Torn by contradictory imperatives, shoppers on Black Friday face a dilemma.
Should we do our duty to help the economy by spending money, thereby buoying business and creating jobs? Or should we keep our credit cards in our wallets, thereby doing our part to manage the debt crisis?
Known as "Black Friday," the day after Thanksgiving is the beginning of the holiday shopping season. The origin of the name, or so goes one version, is that this is the day when retailers go "in the black," or start making money after months of losses.
Every year merchants devise more clever ways to whip us into a shopping frenzy for the holidays. They offer earlier hours, special discounts, even tour packages. On Thursday we gorge on turkey and stuffing, and on Friday we stuff our carts with bargains.

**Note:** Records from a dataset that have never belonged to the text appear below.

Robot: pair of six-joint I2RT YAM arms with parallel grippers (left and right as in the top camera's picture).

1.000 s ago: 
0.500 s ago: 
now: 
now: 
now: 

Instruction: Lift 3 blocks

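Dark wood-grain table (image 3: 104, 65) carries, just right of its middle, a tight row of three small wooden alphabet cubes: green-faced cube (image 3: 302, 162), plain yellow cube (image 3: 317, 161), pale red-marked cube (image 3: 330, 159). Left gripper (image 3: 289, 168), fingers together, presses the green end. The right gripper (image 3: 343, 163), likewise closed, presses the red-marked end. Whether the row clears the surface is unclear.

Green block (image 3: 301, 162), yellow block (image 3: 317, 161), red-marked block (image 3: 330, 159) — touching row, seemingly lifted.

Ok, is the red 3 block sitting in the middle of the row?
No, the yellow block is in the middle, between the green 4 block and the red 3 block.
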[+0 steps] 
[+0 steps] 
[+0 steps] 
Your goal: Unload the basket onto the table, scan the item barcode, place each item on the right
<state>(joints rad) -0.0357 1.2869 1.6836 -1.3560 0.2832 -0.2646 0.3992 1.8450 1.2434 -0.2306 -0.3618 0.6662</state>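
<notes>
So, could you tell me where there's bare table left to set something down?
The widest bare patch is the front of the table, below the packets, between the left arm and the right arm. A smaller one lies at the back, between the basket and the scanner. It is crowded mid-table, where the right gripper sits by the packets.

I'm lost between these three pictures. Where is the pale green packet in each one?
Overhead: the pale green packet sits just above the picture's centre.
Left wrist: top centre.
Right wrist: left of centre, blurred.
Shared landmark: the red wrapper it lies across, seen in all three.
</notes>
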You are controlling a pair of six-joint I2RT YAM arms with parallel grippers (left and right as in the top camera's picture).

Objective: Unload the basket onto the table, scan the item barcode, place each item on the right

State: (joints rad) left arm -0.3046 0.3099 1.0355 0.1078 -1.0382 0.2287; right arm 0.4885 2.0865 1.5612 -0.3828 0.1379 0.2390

In a time of economic difficulty, and with many of our loved ones out of work, there is temptation to offer our own personal stimulus package and go on a shopping spree.
During an earlier downturn, the president tried to fire up shoppers by making Black Friday come sooner. In 1939, President Franklin D. Roosevelt moved Thanksgiving to the second-to-last Thursday of November to add a few shopping days to the year. Not everybody liked the idea, however, and Congress had to step in two years later to set an official date for the holiday.
It's too late this year for President Barack Obama to create anymore shopping days. Fortunately, we now have a special day after Thanksgiving for online shopping: Cyber Monday.
But the question remains: Should we spend money we don't have? Should we go deeper into the red on Black Friday? What is a patriot to do?
Our Thanksgiving tradition is to share the bountiful harvest. On this Black Friday, when the harvest has not been so bountiful, we should shop if we want, share if we can and remember those whose carts will be a little less full.